PHYLOGENETIC ANALYSIS

Phylogenetic trees for superfamilies and homologous families were calculated from the multisequence alignments using TREE-PUZZLE (18), visualized using PHYLODENDRON, and manually edited. The nodes representing the reference sequences are labeled and linked to the corresponding GenBank entry. A statistical significance is given for each branching by a bootstrap analysis.

The phylogenetic tree organizes the proteins by sequence similarity. However, this does not necessarily coincide with relationships between the source organisms. On one hand, sequences of a homologous family frequently come from very different organisms, like the homologous family for lipase 2 from Moraxella which comprises proteins from bacteria, fungi and eukaryotes. On the other hand, lipase and esterase sequences from the same genome are widely spread over the phylogenetic tree, as for Drosophila melanogaster, where 85 lipases and lipase-related proteins have been assigned to 5 different superfamilies and 14 homologous families.

ACCESSIBILITY

Information on superfamilies and homologous families, and tables of the protein entries are accessible at http://www.led.uni-stuttgart.de. The HTML pages can be accessed by any JavaScript capable WWW browser. Protein tables provide information on the protein name, the source organism, accession codes and links to the GenBank entries, short descriptions for the sequence entries, and links to fully annotated multisequence alignments, phylogenetic trees, and superposed protein structures if available. In addition, BLAST searches can be performed against all sequences represented by the database. The most similar hits and their corresponding homologous family and superfamily are listed in a HTML document and linked to the respective LED protein entries.

APPLICATIONS

A systematic analysis of sequence and structure of lipases has led to a deeper insight into the relation between sequence, structure, and function. From sequence alignment and structure superposition it was observed that the oxyanion hole is highly conserved inside the GX and the GGGX class (10). It could be shown recently that this classification has important consequences for activity. Numerous esterases and lipases of the GGGX class were screened for activity towards esters of tertiary alcohols, and most of them showed activity and even enantioselectivity (19). In contrast, none of the GX class enzymes was active towards this class of bulky substrates. This local pattern has a high predictive value and can be used for distinguishing active from inactive enzymes.

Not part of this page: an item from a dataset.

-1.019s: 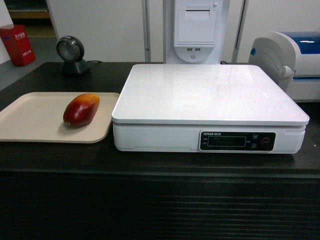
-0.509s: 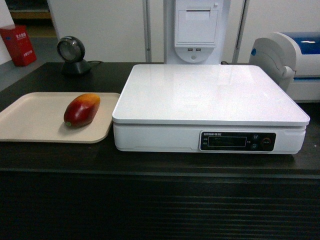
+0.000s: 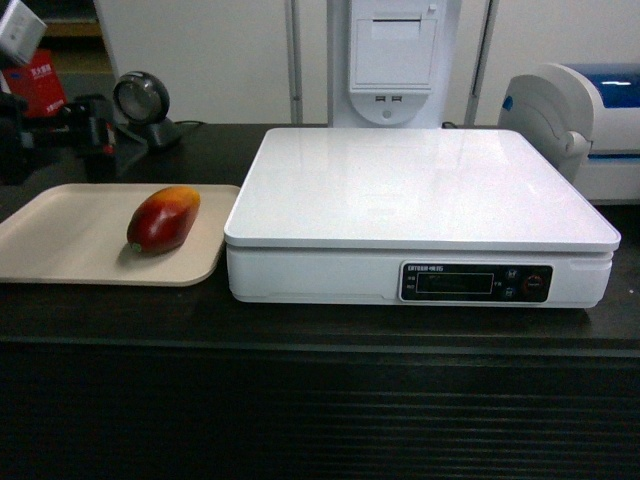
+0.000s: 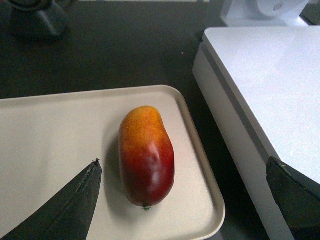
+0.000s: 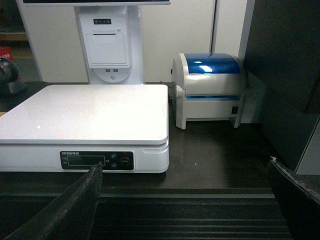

While the residue X in the GGGX class is mostly a hydrophobic residue, it is either hydrophobic or hydrophilic in the GX type (10). However, it is highly conserved inside homologous families and superfamilies. By comparing the orientation of the side chain it was observed that it interacts with a highly conserved ‘anchor residue’ outside the active site. Although it does not contact the substrate, mutation studies (20,21) demonstrated that this residue is part of a functionally relevant network which stabilizes the local geometry of the oxyanion hole. The residues of this network can be identified by systematic comparisons inside protein families and across family borders.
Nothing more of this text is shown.